_Try it_:
Copy out the full listing that comes next, exactly.

********************

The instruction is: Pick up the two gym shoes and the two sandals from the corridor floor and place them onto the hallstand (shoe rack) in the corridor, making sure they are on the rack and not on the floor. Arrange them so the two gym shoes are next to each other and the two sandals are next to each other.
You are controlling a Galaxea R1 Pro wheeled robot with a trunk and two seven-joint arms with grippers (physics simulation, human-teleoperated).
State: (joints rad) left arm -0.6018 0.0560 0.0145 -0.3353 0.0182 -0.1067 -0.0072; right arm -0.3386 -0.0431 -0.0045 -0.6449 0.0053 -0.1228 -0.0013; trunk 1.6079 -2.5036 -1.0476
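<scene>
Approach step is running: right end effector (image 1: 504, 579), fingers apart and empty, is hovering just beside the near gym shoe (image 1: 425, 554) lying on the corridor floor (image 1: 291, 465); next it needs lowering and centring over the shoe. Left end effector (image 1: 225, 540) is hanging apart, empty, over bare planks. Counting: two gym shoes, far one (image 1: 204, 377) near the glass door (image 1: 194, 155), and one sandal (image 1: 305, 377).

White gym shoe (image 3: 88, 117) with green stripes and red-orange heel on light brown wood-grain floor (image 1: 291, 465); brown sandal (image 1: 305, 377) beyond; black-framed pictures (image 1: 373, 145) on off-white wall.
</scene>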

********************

_Answer for the task_:
The instruction is: Pick up the two gym shoes and the two sandals from the corridor floor and place them onto the hallstand (shoe rack) in the corridor, making sure they are on the rack and not on the floor. Arrange them so the two gym shoes are next to each other and the two sandals are next to each other.
You are controlling a Galaxea R1 Pro wheeled robot with a trunk and two seven-joint arms with grippers (physics simulation, human-teleoperated).
State: (joints rad) left arm -0.6018 0.0560 0.0145 -0.3353 0.0182 -0.1067 -0.0072; right arm -0.3386 -0.0431 -0.0045 -0.6449 0.0053 -0.1228 -0.0013; trunk 1.6079 -2.5036 -1.0476
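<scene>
Approach step is running: right end effector (image 1: 504, 579), fingers apart and empty, is hovering just beside the near gym shoe (image 1: 425, 554) lying on the corridor floor (image 1: 291, 465); next it needs lowering and centring over the shoe. Left end effector (image 1: 225, 540) is hanging apart, empty, over bare planks. Counting: two gym shoes, far one (image 1: 204, 377) near the glass door (image 1: 194, 155), and one sandal (image 1: 305, 377).

White gym shoe (image 3: 88, 117) with green stripes and red-orange heel on light brown wood-grain floor (image 1: 291, 465); brown sandal (image 1: 305, 377) beyond; black-framed pictures (image 1: 373, 145) on off-white wall.
</scene>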

This exercise requires no additional answer.